Canadian ice hockey player (born 1986)

Liam Reddox (born January 27, 1986) is a Canadian former professional ice hockey player. He most notably played in the National Hockey League (NHL) with the Edmonton Oilers and Captained the Växjö Lakers of the Swedish Hockey League (SHL). He has dual citizenship in both Canada and Scotland.

==Playing career==
As a youth, Reddox played in the 2000 Quebec International Pee-Wee Hockey Tournament with the Toronto Marlboros minor ice hockey team.

Reddox was drafted in the fourth round of the 2002 Ontario Hockey League priority selection to the Peterborough Petes. He played four games with the team as a call-up during the 2002–03 season. Reddox, who currently lives in Whitby, Ontario, led the Petes in scoring in his first two full years with the team, including his rookie season in 2003–04.

In 2004, Reddox played in the IIHF World U-18 Hockey Tournament for Canada, where he is currently tied for 2nd amongst players all-time for “Most Goals in a Single Tournament”, behind only Connor McDavid.

Reddox spent three years with the Peterborough Petes, in which he played with both Eric and Jordan Staal, Calgary Flames prospect Daniel Ryder (the younger brother of Michael Ryder), and former Oiler, Bryan Young. Reddox played on a line with Ryder and Buffalo Sabres draft choice Patrick Kaleta. On the powerplay, he would be the second defenceman alongside Columbus Blue Jackets draft pick Trevor Hendrikx, and had Steve Downie, a Philadelphia Flyers draft, on the wing.

Reddox amassed 86 goals and 124 assists for 210 points during the 208 games he played with the Peterborough Petes. He was an assistant to captain Jamie Tardif in the 2005–06 season, in which the Petes won the Ontario Hockey League championship, in the team's 50th anniversary.

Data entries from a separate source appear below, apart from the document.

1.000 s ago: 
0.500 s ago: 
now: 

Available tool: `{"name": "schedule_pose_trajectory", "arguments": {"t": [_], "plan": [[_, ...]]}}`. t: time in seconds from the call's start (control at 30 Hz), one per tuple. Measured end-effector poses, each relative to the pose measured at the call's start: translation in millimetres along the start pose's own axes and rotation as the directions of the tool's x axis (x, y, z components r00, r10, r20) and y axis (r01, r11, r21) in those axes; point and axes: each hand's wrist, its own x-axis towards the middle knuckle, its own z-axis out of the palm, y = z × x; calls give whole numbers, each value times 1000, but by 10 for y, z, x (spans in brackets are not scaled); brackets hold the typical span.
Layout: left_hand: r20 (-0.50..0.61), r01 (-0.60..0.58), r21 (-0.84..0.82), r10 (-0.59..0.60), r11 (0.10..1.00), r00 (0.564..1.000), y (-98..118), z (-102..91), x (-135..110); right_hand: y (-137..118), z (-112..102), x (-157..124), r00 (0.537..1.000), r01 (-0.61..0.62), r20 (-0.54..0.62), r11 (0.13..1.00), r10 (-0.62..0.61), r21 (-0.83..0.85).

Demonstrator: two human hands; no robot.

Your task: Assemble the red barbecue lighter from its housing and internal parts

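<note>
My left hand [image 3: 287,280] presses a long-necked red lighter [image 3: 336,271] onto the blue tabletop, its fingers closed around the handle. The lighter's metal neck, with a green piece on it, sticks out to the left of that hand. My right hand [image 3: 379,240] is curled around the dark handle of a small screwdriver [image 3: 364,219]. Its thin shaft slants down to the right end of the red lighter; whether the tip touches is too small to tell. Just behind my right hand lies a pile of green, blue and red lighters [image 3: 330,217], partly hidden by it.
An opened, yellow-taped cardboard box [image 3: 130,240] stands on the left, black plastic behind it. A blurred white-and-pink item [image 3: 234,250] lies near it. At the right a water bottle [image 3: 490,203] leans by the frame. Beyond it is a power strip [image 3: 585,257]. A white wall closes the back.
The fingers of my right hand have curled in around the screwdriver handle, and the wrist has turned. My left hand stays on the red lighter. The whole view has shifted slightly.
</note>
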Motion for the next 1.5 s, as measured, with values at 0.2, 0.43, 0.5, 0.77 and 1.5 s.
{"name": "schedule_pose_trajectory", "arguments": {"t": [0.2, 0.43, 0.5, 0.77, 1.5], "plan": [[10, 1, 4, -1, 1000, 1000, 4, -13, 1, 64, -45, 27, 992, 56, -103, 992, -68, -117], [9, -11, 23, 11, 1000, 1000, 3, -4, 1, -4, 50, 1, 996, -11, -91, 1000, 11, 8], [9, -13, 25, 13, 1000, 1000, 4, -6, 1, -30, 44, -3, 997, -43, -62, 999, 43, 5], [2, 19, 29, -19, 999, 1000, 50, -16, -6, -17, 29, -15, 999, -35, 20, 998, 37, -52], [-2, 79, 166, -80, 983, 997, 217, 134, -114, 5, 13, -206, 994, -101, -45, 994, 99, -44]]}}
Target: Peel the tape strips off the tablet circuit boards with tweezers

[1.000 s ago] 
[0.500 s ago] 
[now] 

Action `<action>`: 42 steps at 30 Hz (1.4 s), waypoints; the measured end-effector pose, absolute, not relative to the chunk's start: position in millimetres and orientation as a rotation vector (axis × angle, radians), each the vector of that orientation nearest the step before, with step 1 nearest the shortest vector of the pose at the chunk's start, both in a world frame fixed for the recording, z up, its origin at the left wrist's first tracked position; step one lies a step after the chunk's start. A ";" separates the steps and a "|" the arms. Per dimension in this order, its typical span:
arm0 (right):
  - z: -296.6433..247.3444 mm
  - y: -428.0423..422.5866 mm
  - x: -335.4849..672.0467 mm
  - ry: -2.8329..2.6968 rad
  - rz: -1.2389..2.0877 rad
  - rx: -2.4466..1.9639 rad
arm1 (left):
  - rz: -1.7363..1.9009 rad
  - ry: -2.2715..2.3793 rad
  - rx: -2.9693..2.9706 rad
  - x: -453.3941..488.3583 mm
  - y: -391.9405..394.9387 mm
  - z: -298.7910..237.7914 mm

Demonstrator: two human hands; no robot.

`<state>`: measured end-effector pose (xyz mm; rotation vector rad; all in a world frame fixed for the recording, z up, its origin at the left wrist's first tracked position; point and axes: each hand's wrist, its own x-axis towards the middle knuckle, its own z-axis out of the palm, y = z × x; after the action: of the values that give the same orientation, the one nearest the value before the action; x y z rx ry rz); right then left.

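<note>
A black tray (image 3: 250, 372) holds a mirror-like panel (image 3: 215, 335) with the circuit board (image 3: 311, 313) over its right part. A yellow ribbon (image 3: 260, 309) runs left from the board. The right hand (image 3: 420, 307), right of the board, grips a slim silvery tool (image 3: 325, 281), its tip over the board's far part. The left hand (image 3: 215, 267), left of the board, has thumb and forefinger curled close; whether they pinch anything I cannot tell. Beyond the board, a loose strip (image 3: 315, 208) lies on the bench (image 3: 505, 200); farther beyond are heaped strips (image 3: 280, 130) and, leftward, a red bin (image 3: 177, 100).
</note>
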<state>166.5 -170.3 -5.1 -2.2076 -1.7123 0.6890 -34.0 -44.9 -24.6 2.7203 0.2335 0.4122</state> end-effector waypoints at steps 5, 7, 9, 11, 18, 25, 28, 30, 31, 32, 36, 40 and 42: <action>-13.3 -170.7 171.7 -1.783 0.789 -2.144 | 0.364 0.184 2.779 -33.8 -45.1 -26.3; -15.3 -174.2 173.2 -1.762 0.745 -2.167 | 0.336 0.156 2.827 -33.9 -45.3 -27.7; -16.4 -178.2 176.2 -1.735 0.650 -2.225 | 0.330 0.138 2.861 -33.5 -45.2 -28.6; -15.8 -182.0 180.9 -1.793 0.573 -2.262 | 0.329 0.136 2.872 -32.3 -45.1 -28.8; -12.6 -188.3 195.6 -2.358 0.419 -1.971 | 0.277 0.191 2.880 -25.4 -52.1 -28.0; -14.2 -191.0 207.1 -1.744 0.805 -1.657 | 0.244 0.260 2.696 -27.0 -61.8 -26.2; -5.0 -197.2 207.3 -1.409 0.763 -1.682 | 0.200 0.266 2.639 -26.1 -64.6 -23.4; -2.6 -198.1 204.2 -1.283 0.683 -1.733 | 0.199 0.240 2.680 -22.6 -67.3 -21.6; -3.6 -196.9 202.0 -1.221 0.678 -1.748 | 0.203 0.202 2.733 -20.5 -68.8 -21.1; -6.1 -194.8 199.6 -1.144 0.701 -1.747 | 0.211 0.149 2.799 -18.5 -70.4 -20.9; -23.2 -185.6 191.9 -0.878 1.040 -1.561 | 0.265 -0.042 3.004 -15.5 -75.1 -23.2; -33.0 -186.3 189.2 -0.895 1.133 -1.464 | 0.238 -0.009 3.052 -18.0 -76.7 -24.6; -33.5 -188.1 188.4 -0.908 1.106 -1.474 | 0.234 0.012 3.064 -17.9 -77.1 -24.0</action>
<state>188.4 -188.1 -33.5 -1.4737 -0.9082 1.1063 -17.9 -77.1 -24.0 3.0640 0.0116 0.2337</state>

Reddox was signed to the Edmonton Oilers, who drafted him in the fourth round (112th overall) in the 2004 NHL entry draft, on June 1, 2006. He spent his first professional season in the Oilers organization with ECHL affiliate, the Stockton Thunder before moving up to the American Hockey League for the 2007–08 season with the Springfield Falcons. After making his NHL debut with a single appearance for the Oilers he was returned to the Falcons to end the year. In the 2008–09 season, Reddox was called up from the Falcons on November 14, 2008. Reddox then scored his first career NHL goal in just his second career game on November 15, 2008, against the Colorado Avalanche.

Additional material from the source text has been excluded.